Strona główna • Igrzyska Olimpijskie

Kamil Stoch: Reszta świata nie śpi

Kamil Stoch może zaliczyć pierwszy dzień treningowy na Zimowych Igrzyskach Olimpijskich w Pjongczangu do udanych. Obrońca tytułu we wszystkich trzech seriach treningowych, w których wziął udział, sklasyfikowany był w czołowej trójce. Lider Pucharu Świata był zadowolony ze swoich środowych prób na Alpensia Jumping Park (HS109).


W polskich mediach cały czas jest głośno o specjalnych zaleceniach trenera Stefana Horngachera, który chce uniknąć potencjalnych problemów zdrowotnych w kadrze polskich skoczków: - Staramy się zachowywać pewne standardowe procedury. Każdy też musi trochę zadbać o siebie.
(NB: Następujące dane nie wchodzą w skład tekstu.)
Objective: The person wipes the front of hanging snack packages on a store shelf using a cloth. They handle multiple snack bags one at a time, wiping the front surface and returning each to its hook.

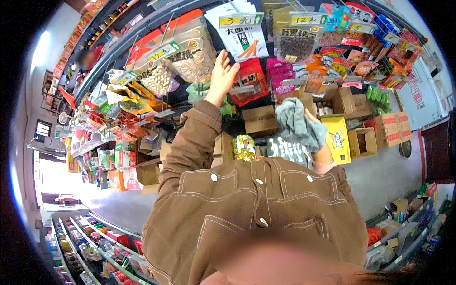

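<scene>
My left hand [223,75] is raised to the hanging snacks with its fingers extended and nothing visibly held. It is between a clear bag of pale seeds [192,53] and a white snack packet [244,39]; I cannot tell whether it touches either. Just right of the wrist hangs a red snack packet [251,83]. My right hand [313,115], lower and partly covered, grips a crumpled grey-blue cloth [301,123]. Below the cloth are grey packs with white spots [288,151], and a yellow box [336,139] stands to its right.
Metal hooks with price tags [240,20] jut out above the packets. Cardboard boxes [260,120] fill the lower shelf, and another carton [393,129] stands to the right. Behind me are stocked shelves [107,245] and grey floor [377,178]. Another person [85,58] is beyond the rack.
</scene>
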Demonstrator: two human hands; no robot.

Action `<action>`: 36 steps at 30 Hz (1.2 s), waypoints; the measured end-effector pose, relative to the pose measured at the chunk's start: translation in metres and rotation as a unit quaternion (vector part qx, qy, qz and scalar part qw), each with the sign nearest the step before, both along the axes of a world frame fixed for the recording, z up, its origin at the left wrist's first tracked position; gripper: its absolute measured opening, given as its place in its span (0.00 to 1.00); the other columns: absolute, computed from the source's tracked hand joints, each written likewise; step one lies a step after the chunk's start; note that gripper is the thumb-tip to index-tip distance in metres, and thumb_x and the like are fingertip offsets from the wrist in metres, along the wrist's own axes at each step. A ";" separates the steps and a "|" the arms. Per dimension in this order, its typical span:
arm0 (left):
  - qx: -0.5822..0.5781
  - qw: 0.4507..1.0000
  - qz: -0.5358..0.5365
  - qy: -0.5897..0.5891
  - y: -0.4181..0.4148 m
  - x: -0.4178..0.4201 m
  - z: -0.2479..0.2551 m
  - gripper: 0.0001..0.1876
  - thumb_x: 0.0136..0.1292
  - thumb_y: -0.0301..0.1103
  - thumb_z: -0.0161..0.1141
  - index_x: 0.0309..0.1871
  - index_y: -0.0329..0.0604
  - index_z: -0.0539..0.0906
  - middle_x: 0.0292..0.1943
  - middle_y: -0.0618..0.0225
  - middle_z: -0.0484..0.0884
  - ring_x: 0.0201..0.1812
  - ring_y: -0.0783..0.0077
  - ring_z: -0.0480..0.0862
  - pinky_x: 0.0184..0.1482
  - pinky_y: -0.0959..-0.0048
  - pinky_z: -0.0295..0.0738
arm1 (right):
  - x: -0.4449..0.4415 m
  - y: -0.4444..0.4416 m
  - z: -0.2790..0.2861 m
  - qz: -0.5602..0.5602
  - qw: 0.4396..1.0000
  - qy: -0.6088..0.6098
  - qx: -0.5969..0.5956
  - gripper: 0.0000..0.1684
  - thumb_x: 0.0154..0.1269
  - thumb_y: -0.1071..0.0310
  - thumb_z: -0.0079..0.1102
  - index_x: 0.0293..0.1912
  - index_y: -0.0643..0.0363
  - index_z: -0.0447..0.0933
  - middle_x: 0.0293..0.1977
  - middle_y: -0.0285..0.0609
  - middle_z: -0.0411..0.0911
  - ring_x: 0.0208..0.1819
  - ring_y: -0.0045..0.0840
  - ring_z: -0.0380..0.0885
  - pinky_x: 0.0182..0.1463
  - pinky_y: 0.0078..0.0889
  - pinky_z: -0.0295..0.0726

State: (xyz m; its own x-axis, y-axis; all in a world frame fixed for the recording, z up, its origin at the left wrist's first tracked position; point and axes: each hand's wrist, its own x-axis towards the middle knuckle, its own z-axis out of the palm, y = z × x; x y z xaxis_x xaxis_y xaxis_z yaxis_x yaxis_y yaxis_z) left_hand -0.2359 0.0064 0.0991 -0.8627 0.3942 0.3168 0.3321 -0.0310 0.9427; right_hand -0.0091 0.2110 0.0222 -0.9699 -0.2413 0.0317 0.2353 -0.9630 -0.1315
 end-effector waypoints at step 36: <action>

Przede wszystkim ja czuję się dobrze i ten dzień też jest dobry - wyjaśnia Kamil Stoch.

- Te skoki były na bardzo dobrym poziomie, aczkolwiek cały czas jest coś nad czym można pracować i udoskonalać. Ale to dobrze, bo tutaj nie wolno zasnąć, tylko trzeba cały czas myśleć co mogę zrobić lepiej - ocenia swoje próby dwukrotny mistrz olimpijski z Soczi: - Pogoda była świetna, jest słonecznie. Wiatr trochę kręcił, ale nie utrudniał zbytnio skakania.

Skocznie w Pjongczangu są znane z faktu, iż są bardzo podatne na wiatr. Czy warunki pogodowe mogą wypaczyć wyniki olimpijskiej rywalizacji? - Staram się o tym w ogóle nie myśleć, bo na nie mam wpływu na to jak będzie wiało. Ale mam wpływ na to jaki skok oddam, więc skupiam się tylko na tym - twierdzi lider Pucharu Świata.
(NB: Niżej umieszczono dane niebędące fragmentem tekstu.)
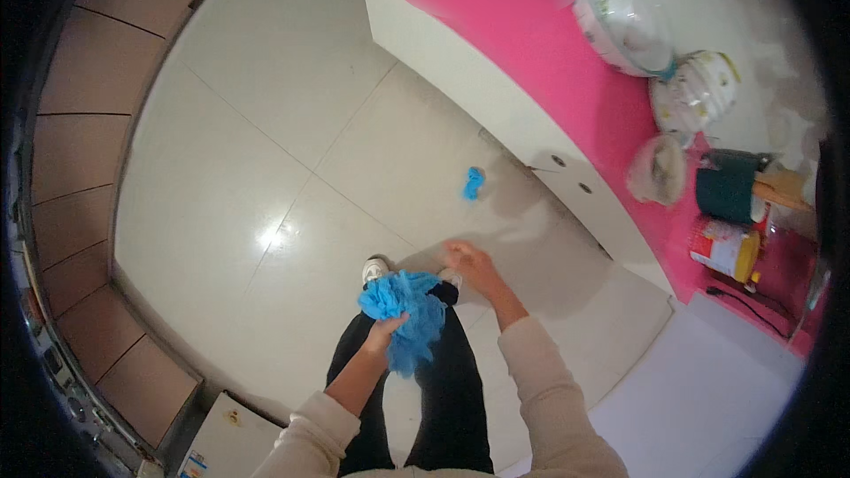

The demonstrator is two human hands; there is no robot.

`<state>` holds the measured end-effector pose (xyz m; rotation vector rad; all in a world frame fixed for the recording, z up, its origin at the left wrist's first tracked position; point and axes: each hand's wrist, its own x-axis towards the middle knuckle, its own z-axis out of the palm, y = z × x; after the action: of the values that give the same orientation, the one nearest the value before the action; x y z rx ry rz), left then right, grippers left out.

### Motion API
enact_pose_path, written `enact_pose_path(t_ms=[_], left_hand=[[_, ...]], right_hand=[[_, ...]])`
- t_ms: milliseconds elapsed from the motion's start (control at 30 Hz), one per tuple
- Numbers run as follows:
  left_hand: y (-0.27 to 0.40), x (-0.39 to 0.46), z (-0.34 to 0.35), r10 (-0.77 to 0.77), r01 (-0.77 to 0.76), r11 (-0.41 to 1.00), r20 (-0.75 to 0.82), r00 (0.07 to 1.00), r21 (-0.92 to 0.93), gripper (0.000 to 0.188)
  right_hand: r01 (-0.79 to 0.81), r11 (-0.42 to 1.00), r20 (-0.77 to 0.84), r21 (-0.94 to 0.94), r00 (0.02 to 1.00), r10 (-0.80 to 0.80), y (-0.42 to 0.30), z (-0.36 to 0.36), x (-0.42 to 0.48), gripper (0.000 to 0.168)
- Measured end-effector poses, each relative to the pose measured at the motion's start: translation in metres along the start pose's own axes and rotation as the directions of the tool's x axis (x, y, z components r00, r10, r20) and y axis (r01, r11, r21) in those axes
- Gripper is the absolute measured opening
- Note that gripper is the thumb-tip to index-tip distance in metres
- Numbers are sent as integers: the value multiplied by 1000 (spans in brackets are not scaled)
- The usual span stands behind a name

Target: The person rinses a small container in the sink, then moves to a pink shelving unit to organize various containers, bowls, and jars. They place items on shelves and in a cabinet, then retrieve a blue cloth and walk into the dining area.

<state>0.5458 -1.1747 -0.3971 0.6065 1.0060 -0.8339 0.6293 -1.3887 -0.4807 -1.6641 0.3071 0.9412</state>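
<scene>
Low in front of my legs, my left hand grips a bunched mass of thin blue material, perhaps disposable shoe covers or caps; part of it hangs down between my knees. My right hand is raised to the right of the bundle, apart from it, with its fingers bent; it is slightly blurred, and whether it holds anything cannot be told. A small crumpled blue piece lies on the tiled floor beyond my right hand, near the white cabinet.
A white cabinet with a pink top runs along the right. On it stand a large lidded bowl, stacked patterned bowls, a dark green container and a red-and-yellow container. A white appliance or box stands at lower left.
</scene>
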Motion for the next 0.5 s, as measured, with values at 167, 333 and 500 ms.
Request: enact_pose_path(t_ms=[167, 333, 500], left_hand=[[-8, 65, -38, -147, 148, 989, -43, 988, 21, 67], [7, 77, -51, -77, 75, 986, 14, 997, 150, 75], [16, 82, -59, -95, 93, 950, -8, 995, 299, 73]], right_hand=[[-74, 802, -294, -593, 947, -131, 134, -62, 149, 42], [-224, 717, -348, -660, 937, -28, 163, -83, 242, 47], [-180, 790, -376, -586, 924, -69, 209, -95, 235, 48]])
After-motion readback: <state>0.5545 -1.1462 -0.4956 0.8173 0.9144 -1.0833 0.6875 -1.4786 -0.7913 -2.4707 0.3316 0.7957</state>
- Już przyjeżdżając tutaj wiedziałem, iż jest wszystko dobrze i jestem na dobrym poziomie. Ale mam świadomość, że cały czas trzeba nad czymś pracować i coś można zrobić lepiej. Reszta świata też nie śpi i chce tutaj skakać jak najdalej - zapewnia triumfator 65. i 66. Turnieju Czterech Skoczni.

Kamil Stoch podczas środowych serii treningowych skakał w specjalnym, niebieskim kasku z pomarańczowo-złotymi motywami feniksa. Czy obrońca indywidualnych tytułów wystąpi w nim podczas olimpijskich konkursów? - Bardzo chciałbym w nim skakać. Myślę, że tak.